US, Iran both appear to signal desire to avoid further conflict

Friday, 10 January 2020 00:12 -     - {{hitsCtrl.values.hits}}

 


Washington/Baghdad/Dubai (Reuters): President Donald Trump on Wednesday tempered days of angry rhetoric and suggested Iran was “standing down” after it fired missiles at US forces in Iraq, as both sides looked to defuse a crisis over the US killing of an Iranian general.

Trump said the United States did not necessarily have to hit back after Iran’s attack on military bases housing US troops in Iraq, itself an act of retaliation for the 3 January US strike that killed Iranian commander Qassem Soleimani.

Trump said no Americans were hurt in the overnight attacks. The Pentagon said Iran had launched 16 short-range ballistic missiles, at least 11 of which hit Iraq’s al-Asad air base and one that hit a facility in Erbil but caused no major damage.

“The fact that we have this great military and equipment, however, does not mean we have to use it. We do not want to use it. American strength, both military and economic, is the best deterrent,” Trump said.

“Our great American forces are prepared for anything. Iran appears to be standing down, which is a good thing for all parties concerned and a very good thing for the world,” he said.

Trump said the United States “will immediately impose additional punishing economic sanctions on the Iranian regime” in response to what he called “Iranian aggression.” He offered no specifics.

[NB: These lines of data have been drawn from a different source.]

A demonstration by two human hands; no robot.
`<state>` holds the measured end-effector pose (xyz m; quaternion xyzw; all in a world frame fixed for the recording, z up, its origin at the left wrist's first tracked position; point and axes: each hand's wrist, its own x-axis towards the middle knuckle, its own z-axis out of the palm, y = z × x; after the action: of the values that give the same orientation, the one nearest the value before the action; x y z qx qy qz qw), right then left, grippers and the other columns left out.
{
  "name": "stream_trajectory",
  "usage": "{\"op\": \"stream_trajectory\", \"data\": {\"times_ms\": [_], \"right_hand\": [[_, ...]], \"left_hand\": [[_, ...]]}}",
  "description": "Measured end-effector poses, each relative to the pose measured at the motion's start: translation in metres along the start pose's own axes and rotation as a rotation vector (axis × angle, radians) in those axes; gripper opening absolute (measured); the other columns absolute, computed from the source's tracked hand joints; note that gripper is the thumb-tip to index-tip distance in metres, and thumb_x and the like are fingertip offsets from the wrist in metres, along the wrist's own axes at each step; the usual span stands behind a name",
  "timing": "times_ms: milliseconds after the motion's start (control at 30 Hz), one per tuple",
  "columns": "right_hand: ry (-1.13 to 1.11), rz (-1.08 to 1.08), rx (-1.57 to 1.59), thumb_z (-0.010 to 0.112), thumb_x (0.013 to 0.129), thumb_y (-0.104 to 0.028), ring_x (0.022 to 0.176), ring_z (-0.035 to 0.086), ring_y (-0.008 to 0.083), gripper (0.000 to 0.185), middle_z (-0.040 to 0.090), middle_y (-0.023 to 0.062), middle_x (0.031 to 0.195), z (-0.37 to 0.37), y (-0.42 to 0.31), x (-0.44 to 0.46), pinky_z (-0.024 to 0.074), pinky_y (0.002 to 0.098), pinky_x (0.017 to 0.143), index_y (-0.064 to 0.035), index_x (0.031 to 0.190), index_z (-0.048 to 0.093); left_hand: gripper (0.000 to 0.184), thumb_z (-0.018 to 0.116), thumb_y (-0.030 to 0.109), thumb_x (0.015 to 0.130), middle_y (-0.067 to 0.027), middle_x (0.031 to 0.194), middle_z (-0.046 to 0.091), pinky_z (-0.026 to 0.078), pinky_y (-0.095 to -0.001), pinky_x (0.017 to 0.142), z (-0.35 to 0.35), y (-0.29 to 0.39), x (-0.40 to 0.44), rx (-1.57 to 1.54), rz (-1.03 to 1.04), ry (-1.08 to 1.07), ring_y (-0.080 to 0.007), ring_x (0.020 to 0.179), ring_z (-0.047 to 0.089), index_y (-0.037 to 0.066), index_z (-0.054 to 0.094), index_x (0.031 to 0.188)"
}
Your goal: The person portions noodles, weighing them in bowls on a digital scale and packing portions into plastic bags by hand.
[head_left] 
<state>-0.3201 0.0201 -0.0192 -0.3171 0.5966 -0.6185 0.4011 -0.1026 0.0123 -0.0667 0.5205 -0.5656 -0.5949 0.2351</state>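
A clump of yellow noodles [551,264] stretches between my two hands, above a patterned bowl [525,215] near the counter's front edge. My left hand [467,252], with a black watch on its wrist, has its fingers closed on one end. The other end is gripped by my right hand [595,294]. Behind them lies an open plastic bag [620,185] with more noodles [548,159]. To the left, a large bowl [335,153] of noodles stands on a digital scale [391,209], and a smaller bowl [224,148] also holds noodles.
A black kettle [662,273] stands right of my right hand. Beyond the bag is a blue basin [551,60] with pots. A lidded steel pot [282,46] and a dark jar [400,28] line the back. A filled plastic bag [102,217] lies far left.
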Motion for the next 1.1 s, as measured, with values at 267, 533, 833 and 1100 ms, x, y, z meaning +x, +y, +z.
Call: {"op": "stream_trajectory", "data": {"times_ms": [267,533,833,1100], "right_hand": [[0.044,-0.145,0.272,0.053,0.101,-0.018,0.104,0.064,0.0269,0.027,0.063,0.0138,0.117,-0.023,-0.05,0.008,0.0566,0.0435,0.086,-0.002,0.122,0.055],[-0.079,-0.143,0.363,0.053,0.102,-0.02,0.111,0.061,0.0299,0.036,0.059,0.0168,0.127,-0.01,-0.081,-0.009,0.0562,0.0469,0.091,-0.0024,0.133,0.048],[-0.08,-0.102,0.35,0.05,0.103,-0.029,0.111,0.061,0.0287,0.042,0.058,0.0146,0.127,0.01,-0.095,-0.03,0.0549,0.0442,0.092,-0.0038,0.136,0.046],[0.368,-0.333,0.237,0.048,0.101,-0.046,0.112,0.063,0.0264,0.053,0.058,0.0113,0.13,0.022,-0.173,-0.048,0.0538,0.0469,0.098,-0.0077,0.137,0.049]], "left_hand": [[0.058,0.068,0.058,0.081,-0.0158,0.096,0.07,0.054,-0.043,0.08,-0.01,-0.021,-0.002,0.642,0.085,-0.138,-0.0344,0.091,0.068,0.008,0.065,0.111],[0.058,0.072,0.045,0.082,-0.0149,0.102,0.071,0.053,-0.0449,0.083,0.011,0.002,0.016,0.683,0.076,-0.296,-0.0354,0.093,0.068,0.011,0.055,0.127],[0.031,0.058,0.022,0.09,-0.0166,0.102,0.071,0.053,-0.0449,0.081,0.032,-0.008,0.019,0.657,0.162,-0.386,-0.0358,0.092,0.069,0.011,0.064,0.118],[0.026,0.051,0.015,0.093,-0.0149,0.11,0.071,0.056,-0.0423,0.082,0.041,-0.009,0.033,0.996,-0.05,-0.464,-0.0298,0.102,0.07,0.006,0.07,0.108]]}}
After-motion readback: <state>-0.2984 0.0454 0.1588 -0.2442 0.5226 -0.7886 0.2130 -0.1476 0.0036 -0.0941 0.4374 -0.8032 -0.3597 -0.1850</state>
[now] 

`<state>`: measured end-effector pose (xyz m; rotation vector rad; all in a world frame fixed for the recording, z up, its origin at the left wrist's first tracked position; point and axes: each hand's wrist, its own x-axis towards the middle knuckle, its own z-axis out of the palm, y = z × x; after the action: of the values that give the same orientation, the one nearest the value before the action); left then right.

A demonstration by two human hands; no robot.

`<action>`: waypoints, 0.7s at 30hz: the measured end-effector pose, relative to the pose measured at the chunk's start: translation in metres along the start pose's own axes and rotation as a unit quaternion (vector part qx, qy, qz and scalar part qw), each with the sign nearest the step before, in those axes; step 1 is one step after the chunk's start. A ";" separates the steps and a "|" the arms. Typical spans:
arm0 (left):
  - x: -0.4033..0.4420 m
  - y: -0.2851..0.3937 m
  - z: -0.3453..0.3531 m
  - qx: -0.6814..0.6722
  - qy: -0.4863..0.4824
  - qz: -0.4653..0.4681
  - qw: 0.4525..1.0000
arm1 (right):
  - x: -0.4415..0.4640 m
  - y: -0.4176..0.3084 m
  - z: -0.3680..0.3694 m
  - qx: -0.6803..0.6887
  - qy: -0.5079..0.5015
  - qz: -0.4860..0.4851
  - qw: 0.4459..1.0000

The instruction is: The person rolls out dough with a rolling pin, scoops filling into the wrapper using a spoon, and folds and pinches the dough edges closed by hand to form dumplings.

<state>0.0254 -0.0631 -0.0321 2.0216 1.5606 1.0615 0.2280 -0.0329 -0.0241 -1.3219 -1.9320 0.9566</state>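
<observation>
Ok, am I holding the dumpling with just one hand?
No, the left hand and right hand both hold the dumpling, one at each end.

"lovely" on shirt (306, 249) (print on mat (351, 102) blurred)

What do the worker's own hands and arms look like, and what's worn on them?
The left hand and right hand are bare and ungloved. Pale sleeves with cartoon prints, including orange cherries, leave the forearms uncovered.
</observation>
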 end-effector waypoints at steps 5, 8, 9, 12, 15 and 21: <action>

Iranian Supreme Leader Ayatollah Ali Khamenei, addressing a gathering of Iranians chanting “Death to America,” said the missile attacks were a “slap on the face” of the United States and said U.S. troops should leave the region.

Foreign Minister Mohammad Javad Zarif had said the strikes “concluded” Tehran’s response to the killing of Soleimani, who built up Iran’s network of proxy armies across the Middle East. He was buried in his hometown, Kerman, after days of national mourning.

“We do not seek escalation or war, but will defend ourselves against any aggression,” Zarif wrote on Twitter.

Influential Iraqi Shi’ite cleric Moqtada al-Sadr, who casts himself as a nationalist rejecting both US and Iranian interference in Iraq, also said the crisis Iraq was experiencing was over and he urged militia groups not to carry out attacks.

“I call on the Iraqi factions to be deliberate, patient, and not to start military actions,” said Sadr, whom Washington has long regarded as an Iranian ally.

US Vice President Mike Pence told CBS News in an interview the United States was receiving “encouraging intelligence that Iran is sending messages” to its allied militias not to attack US targets.

But Army General Mark Milley, chairman of the US Joint Chiefs of Staff, said he and others in the military “fully expect” Shi’ite militia groups in Iraq, backed by Iran, to carry out attacks against US-led forces in Iraq and Syria.

Two rockets fell on Wednesday in Baghdad’s heavily fortified Green Zone, causing no casualties, the Iraqi military said. There was no immediate claim of responsibility.